Ganz anders als die meisten deiner Musikerkollegen, die auf Nachfrage liebend gern preisgeben, wie ihre Songs gemeint sind, lehnst du Erläuterungen kategorisch ab. Welche Idee steckt dahinter?
Wenn ich meinen Job als Songschreiber gewissenhaft erledige, erschließt sich die Bedeutung aus den Songtexten selbst. Das ist meine Arbeitsweise. Ich entdecke ein Thema, das mich interessiert, scheibe einen Song dann aber über das, worüber ich mir im Unklaren bin. Meine Intention ist nicht, dem Hörer mitzuteilen, was ich denke. Ich bin mehr an den verschiedenen Aspekten eines Themas interessiert, die ich für mich abklären will. Und wenn ich zu dem Schluss komme, dass ein Song gelungen ist und ich ihn rausgeben kann, halte ich es für geboten, dem Hörer die Ausdeutung zu überlassen. Es gibt nicht die eine Sache, die ich vermitteln möchte. Was immer das Publikum in meine Songs hineinliest, geht in Ordnung. Jeder vollendete Song entwickelt sein Eigenleben. Meine Verantwortung ist es, ihn ziehen zu lassen. Ergibt das irgendwie Sinn?

Absolut!
Freut mich.

Manche deiner Hörer betreiben eine ausgesprochen intensive Auseinandersetzung mit deinen Songtexten, siehe die Buchpublikation "Shouting Down The Passage Of Time" von Dagmar Klein. Du kennst ihre Arbeit?
Natürlich.

Die Autorin konnte drei Schwerpunktthemen bei dir ausmachen, nämlich Raum, Zeit und Reisen. Trifft das zu?
Wenn es ein zentrales Thema geben sollte, dann ist es Zeit. Es geht aber auch um Glauben und Vertrauen. Oder Sterblichkeit, ein breites Spektrum.

Falls sich jemand eingehender mit deinen Texten beschäftigen möchte, was wäre solo oder mit Van der Graaf Generator der signifikanteste Song zu Raum, Zeit oder Reisen.
Raum und Zeit, da gehört unbedingt "Pioneers Over C" genannt, eine Science-Fiction-Story. Ebenso "Your Time Starts Now" oder "Aloft", beide jüngeren Datums. Mehr fällt mir leider nicht ein, bedauere. Mir sind nur Songs präsent, an denen ich arbeite.
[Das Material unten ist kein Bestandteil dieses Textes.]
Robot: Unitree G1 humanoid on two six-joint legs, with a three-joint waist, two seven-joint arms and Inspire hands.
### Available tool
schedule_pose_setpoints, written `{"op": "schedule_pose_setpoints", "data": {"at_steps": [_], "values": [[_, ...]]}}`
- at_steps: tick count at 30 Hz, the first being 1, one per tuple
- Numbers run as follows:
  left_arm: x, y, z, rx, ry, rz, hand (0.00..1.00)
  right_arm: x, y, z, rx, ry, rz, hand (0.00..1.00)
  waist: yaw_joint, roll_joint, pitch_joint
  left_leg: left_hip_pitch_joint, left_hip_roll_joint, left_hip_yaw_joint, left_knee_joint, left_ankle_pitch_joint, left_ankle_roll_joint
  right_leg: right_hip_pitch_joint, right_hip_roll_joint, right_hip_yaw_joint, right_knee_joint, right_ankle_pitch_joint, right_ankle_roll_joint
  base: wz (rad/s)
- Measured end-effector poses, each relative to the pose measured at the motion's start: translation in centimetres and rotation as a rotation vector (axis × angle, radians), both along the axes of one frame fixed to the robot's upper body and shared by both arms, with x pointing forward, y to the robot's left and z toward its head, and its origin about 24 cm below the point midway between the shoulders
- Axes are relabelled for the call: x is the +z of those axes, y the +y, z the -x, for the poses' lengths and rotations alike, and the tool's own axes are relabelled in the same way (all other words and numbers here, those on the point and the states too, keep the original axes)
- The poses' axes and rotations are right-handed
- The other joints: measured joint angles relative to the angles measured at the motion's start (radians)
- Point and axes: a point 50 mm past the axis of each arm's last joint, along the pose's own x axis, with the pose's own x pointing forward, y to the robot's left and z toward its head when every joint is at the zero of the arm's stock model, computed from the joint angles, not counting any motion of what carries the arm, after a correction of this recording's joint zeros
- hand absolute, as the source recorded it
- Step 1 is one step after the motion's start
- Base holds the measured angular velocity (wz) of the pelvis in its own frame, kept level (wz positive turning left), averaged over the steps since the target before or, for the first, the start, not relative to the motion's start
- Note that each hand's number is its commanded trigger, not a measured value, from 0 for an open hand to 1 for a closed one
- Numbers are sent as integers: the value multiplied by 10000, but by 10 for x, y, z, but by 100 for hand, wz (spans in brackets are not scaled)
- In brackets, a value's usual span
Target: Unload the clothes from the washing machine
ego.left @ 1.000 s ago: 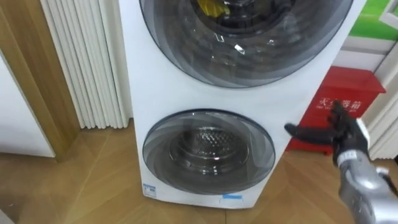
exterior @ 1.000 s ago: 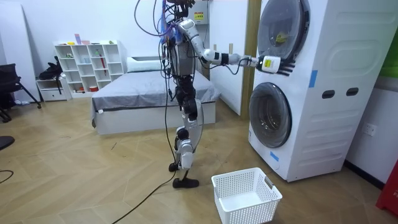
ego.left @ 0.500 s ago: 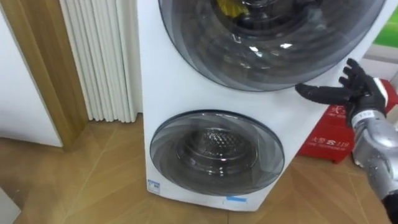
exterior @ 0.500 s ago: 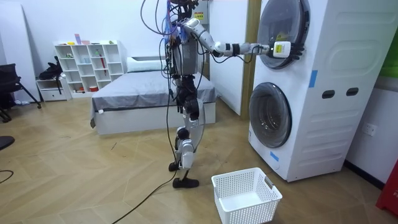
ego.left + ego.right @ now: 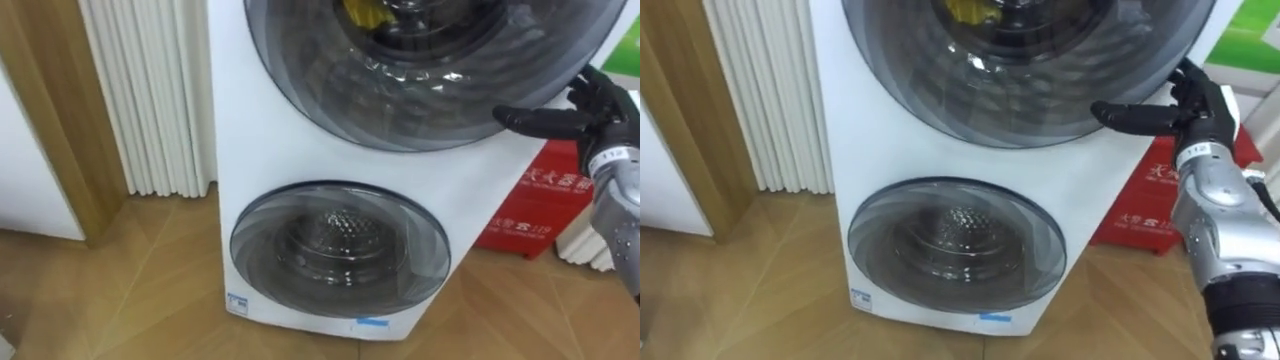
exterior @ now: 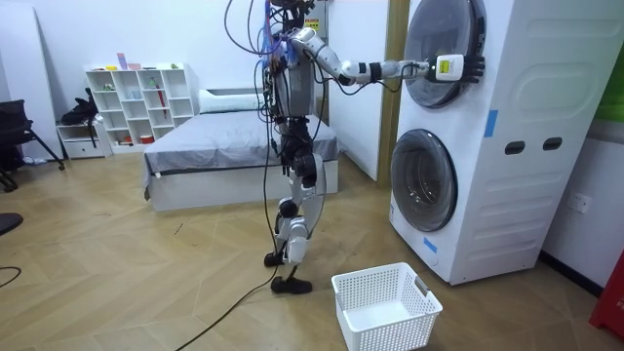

Es lassen sich auch sozialkritische Songs entdecken wie "After The Flood", über die Gefahren eines atomaren Holocausts.
Richtig, meine Soloalben "The Future Now" und "pH7" enthalten ähnliche Stücke. Oder Van der Graaf Generators "Every Bloody Emperor", über das zweifelhafte Gebaren bestimmter Führerfiguren, heute aktueller denn je. Aber ich sehe mich nicht als politischen Songschreiber.

Auf den Brexit bist du bislang noch nicht eingegangen oder?
Nein, das ist ein zu entsetzliches Thema, als dass es sich in einen Song packen ließe. Wie sich eine ganze Nation so veräppeln lassen konnte, irre!

Dein jüngstes Album mit Van der Graaf Generator heißt "Do Not Disturb" und könnte das letzte mit der Band sein, wollte das Onlinemagazin Louder in Erfahrung gebracht haben?!
Möglich, aber schauen wir mal.

Also doch noch kein Ruhestand ins Auge gefasst?
Nein, wir spielen so lange es geht.

Überraschend wär es nicht, wenn wenigstens du dich zurückziehen würdest. 2003 hattest du einen Herzinfarkt, dein Soloalbum "Singularity" nimmt Bezug darauf.
Das war eine kritische Situation. Was danach kam, nehme ich mit Dankbarkeit als Zugabe.